Ama alıntının nefesi yetmedi, o şiirin ruhunu kâğıda üflemeye.

O şiir... Arkadaş Z. Özger’in 1970 yılının Haziran ayında, Dost dergisinin 68.sayısında yayımlanmış olan “Merhaba Canım” adlı şiiri.

Gelin hepsini okuyalım.


MERHABA CANIM


ben az konuşan çok yorulan biriyim

şarabı helvayla içmeyi severim

hiç namaz kılmadım şimdiye kadar

annemi ve allahı da çok severim

annem de allahı çok sever

biz bütün aile zaten biraz

allahı ve kedileri de çok severiz


hayat trajik bir homoseksüeldir

bence bütün homoseksüeller adonisttir biraz

çünkü bütün sarhoşluklar biraz

freüdün alkolsüz sayıklamalarıdır


siz inanmayın bir gün değişir elbet

güneşe ve penise tapan rüzgârın yönü

çünki ben okumuştum muydu neydi

biryerlerde tanrılara kadın satıldığını


ah canım aristophanes

barışı ve eşek arılarını hiç unutmuyorum

ölümü de bir giz gibi tutuyorum içimde

ölümü tanrıya saklıyorum


ve bir gün hiç anlamıyacaksınız

güneşe ve erkekliğe büyüyen vücudum

düşüvericek ellerinizden ellerinizden ve

bir gün elbette

zeki müreni seviceksiniz

(zeki müreni seviniz)

Arkadaş Z.Özger

2014 yılının son günlerinde en çok konuşulan sergilerden birini, küratörlüğünü Derya Bengi’nin yaptığı “İşte Benim Zeki Müren” sergisini gezerken aklıma düştü bu şiir. Hatırladığım kadarını tekrar ettim içimden, hatırlayamadığım dizeler için bir an önce eve koşup kitabı açmanın hesaplarını yaptım.

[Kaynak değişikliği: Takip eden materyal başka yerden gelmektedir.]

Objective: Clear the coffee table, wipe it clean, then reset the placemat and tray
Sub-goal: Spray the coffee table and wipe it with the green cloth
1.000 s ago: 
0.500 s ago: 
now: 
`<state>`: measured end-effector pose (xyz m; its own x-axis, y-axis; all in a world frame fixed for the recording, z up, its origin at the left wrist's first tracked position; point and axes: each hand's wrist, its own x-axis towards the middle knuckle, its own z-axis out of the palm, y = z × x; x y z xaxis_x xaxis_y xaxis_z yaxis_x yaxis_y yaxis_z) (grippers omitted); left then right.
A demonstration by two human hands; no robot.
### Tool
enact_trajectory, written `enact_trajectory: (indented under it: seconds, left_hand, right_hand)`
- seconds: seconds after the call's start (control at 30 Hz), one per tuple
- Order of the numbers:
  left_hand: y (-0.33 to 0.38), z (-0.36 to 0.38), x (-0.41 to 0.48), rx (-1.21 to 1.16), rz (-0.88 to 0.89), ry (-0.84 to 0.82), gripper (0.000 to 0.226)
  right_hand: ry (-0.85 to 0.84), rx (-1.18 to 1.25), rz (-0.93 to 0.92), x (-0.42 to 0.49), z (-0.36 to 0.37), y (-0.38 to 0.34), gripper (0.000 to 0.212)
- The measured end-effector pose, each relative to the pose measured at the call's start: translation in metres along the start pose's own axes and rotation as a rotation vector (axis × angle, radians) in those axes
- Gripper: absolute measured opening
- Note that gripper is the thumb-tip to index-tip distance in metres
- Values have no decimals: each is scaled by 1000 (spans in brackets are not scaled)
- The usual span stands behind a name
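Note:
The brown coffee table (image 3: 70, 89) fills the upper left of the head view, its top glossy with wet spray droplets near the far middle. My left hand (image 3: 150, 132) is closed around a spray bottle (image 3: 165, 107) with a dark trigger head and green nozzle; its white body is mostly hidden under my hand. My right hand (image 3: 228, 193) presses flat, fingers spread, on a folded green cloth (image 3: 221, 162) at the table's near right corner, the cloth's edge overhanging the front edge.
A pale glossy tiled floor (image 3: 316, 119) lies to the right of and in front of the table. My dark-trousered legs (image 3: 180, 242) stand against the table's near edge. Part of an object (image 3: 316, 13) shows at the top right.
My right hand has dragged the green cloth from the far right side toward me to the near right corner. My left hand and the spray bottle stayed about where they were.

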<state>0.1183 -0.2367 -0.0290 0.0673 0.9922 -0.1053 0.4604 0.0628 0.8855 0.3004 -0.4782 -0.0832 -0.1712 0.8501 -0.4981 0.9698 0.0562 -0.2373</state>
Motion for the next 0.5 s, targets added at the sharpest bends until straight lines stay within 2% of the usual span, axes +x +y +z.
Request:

Bendeki kitap Mayıs Yayınları’nın Nisan 1984’te “Sevdadır” adıyla raflara çıkardığı ikinci basım. Tam bu noktada Arkadaş-severler için güzel bir haberim var. Ve Yayınevi, Nisan 2014’te Kenan Yücel’in derleyip yayına hazırladığı yeni bir baskıyı “Sakalsız Bir Oğlanın Tragedyası” adıyla okurlara sundu. Bu baskının önemli bir özelliği, Kenan Yücel’in kitabı karşılaştırmalı bir okumayla hazırlanmış olması. Dolayısıyla daha önce Arkadaş Z. Özger şiirlerini okumuş (hatta ezberlemiş) olanlar için de yeni cümleler sunan bir kitap. Eleştirel basımların özelliği budur zaten, zihinleri yeniler. Bu çalışma için bütün Arkadaş-severler adına Kenan Yücel’e teşekkür etmeliyim.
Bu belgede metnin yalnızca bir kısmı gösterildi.